_TASK OBJECTIVE_. Please repeat the listing exactly, starting at its first line and stopping after the line that contains "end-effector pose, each".

_DATA BLOCK_.
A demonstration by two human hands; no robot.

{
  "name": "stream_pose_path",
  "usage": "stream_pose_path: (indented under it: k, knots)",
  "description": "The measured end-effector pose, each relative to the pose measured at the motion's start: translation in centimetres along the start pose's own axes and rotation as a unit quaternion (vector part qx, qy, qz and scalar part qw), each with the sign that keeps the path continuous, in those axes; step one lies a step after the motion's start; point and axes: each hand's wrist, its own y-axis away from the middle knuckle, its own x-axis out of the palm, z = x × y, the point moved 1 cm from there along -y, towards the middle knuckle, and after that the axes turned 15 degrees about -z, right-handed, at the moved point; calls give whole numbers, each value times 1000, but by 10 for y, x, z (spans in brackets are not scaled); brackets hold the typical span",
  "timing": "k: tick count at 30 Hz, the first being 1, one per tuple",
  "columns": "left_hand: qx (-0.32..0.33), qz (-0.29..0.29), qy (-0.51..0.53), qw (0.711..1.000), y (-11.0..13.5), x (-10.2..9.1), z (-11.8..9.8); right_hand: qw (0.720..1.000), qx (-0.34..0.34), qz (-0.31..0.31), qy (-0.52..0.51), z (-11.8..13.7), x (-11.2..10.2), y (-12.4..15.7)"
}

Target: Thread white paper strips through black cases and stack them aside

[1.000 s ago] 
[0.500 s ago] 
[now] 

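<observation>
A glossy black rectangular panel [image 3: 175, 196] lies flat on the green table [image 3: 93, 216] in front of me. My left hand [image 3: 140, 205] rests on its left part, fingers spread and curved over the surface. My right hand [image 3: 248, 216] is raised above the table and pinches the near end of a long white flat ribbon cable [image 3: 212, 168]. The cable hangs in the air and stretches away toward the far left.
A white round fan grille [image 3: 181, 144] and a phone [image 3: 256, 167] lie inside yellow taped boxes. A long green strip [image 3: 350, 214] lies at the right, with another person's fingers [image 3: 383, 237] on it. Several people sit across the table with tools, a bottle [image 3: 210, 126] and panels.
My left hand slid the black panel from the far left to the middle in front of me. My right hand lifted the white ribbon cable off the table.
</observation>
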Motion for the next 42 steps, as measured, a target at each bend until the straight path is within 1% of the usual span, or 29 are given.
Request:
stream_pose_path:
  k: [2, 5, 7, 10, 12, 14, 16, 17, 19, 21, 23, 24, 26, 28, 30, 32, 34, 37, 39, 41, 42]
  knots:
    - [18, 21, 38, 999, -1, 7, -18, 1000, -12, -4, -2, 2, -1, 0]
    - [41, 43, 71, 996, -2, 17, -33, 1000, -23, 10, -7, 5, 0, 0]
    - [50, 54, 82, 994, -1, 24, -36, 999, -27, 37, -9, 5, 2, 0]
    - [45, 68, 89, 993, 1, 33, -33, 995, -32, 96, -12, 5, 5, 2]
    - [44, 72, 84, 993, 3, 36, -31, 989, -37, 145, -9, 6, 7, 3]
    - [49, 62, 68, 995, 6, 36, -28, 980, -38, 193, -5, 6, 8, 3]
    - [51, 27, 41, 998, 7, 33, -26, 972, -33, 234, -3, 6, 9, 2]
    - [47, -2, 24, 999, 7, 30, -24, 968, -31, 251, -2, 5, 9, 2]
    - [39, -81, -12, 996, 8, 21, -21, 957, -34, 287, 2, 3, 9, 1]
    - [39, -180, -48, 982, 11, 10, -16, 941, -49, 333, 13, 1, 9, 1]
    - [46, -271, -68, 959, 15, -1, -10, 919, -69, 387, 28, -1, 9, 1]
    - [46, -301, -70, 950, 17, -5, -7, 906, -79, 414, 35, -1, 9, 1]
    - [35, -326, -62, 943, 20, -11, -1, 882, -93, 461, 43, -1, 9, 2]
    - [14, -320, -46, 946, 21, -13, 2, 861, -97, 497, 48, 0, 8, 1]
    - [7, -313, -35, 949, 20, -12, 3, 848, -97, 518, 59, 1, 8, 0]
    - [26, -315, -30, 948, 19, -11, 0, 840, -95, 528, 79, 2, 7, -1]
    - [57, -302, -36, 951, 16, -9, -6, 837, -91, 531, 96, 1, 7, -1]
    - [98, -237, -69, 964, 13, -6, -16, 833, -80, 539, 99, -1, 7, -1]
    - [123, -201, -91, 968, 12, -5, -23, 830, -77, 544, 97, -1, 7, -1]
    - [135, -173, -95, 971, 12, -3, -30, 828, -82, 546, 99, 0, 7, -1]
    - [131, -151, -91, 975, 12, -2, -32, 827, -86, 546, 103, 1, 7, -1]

_SOLVED PROBLEM_.
A demonstration by two human hands; no robot.

{
  "name": "stream_pose_path",
  "usage": "stream_pose_path: (indented under it: k, knots)",
  "description": "The measured end-effector pose, each relative to the pose measured at the motion's start: translation in centimetres along the start pose's own axes and rotation as a unit quaternion (vector part qx, qy, qz and scalar part qw), each with the sign that keeps the path continuous, in those axes; step one lies a step after the motion's start; point and axes: each hand's wrist, its own y-axis away from the middle knuckle, its own x-axis out of the palm, z = x × y, the point moved 1 cm from there along -y, towards the middle knuckle, and after that the axes turned 15 degrees about -z, right-handed, at the moved point; calls give whole numbers, each value times 1000, but by 10 for y, x, z (spans in brackets are not scaled); brackets hold the typical span",

The answer requires no additions.